As AA is a considerable issue in adolescents, a retrospective study of 13 AA patients, aged 12-17, with >20% scalp hair loss, alopecia totalis (AT) or alopecia universalis (AU), stable or worsening for 6 months or longer was performed.6 Patients were treated with tofacitinib for 2 to 16 months and assessed by the latest percent change in SALT score (initial visit prior to treatment and most recent visit while taking tofacitinib). There were a total of 9 responders. Responders had complete or near complete scalp hair regrowth. Topical tofacitinib had minimal results and may only be useful for mild cases or for eyelashes, eyebrows, and facial hair.7
Vitiligo affects approximately 1% of the population and has a significant negative impact on quality-of-life. There are limited treatment options for vitiligo. Topical steroids, calcineurin inhibitors, and phototherapy are sometimes effective. The only FDA-approved treatment is monobenzone, which is specific for depigmentation (not repigmentation).
It is theorized that T cells interact with keratinocytes which subsequently secretes IFN-gamma.8 The IFN-gamma stimulates the keratinocytes to secrete CXCL 9 and 10, which recruits and activates more T cells.8 The T cells accumulate and destroy melanocytes leading to white patches in the skin.8
In a pathogenesis-directed therapy study, one patient was treated with tofacitinib citrate (5 mg QD 5 months) and regained full pigmentation of the face, arms, and a majority of the hands.9
A patient with coexistent vitiligo and AA was treated with oral ruxolitnib and had 51% repigmentation on the face at 20 weeks. 10 The patient lost his pigmentation within 12 weeks of study discontinuation. Accompanying CXCL 10 levels dropped during treatment suggesting the model for pathogenesis is correct.10
Topical ruxolitinib demonstrated a 76% improvement in facial vitiligo.11 However, truncal and acral involvement did not show significant improvement. This finding suggests that concomitant light therapy may be required. To test that theory, a retrospective study of 10 patients was undertaken.12 Skin samples were taken of sun exposed vs non-sun exposed skin after treatment with tofacitinib. In responsive skin, CD 8 cells, CXCL 9/10 trend toward 0 after treatment.12 This finding suggests that a JAK inhibitor is required to inhibit T cell destruction of the melanocyte, but that light is required to stimulate melanogenesis and repigmentation of the interfollicular epidermis.

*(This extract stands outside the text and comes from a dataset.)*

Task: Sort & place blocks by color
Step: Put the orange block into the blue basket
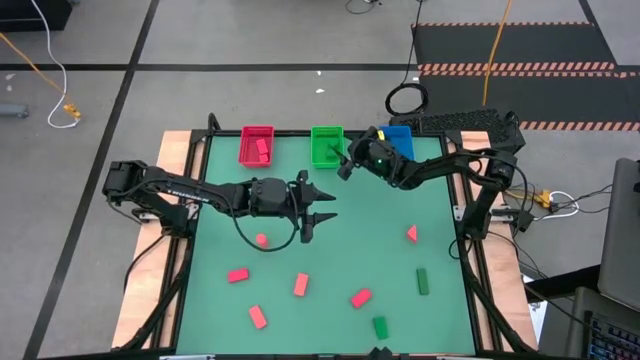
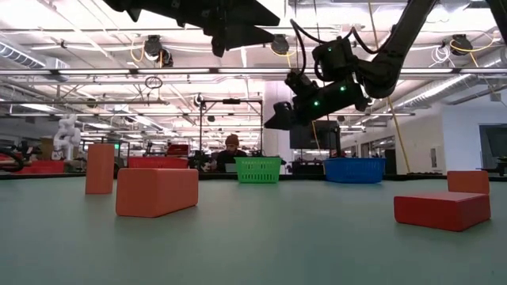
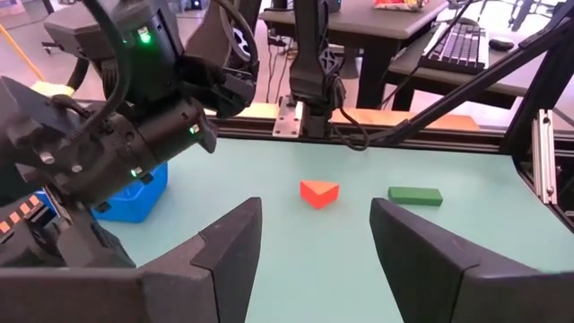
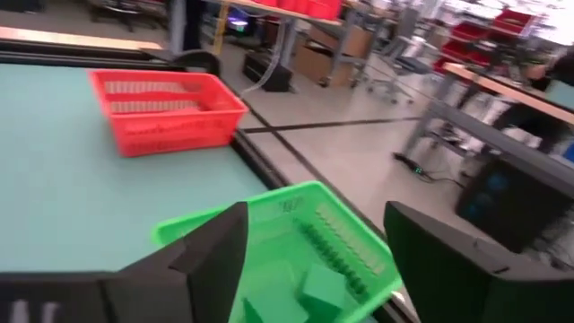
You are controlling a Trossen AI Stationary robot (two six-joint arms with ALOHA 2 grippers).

In a study treating vitiligo patients with tofacitinib followed by concurrent ultraviolet light therapy, patients’ head and neck repigment by 3 months with complete repigmentation by 6 months. Hands repigmented slower with partial repigmentation at 6 months and almost complete repigmentation by 9 months.
Tofacitinib and ruxolitinib are effective for severe AA.
Long duration of current episode of complete scalp hair loss is a negative predictor for response to treatment.
Tofacitinib and ruxolitinib are well tolerated.
Unclear if topical JAK inhibitors will be effective for AA.
Tofacitinib and ruxolitinib, in combination with ultra violet light, are effective for vitiligo.
Present disclosure: The presenter disclosed that he was a consultant for Aclaris therapeutics, Concert Pharmaceuticals, Eli Lilly, and Pfizer. He was on an advisory board for Dermavant Sciences and Eli Lilly and was an investigator for Concert, Eli Lilly, and Pfizer.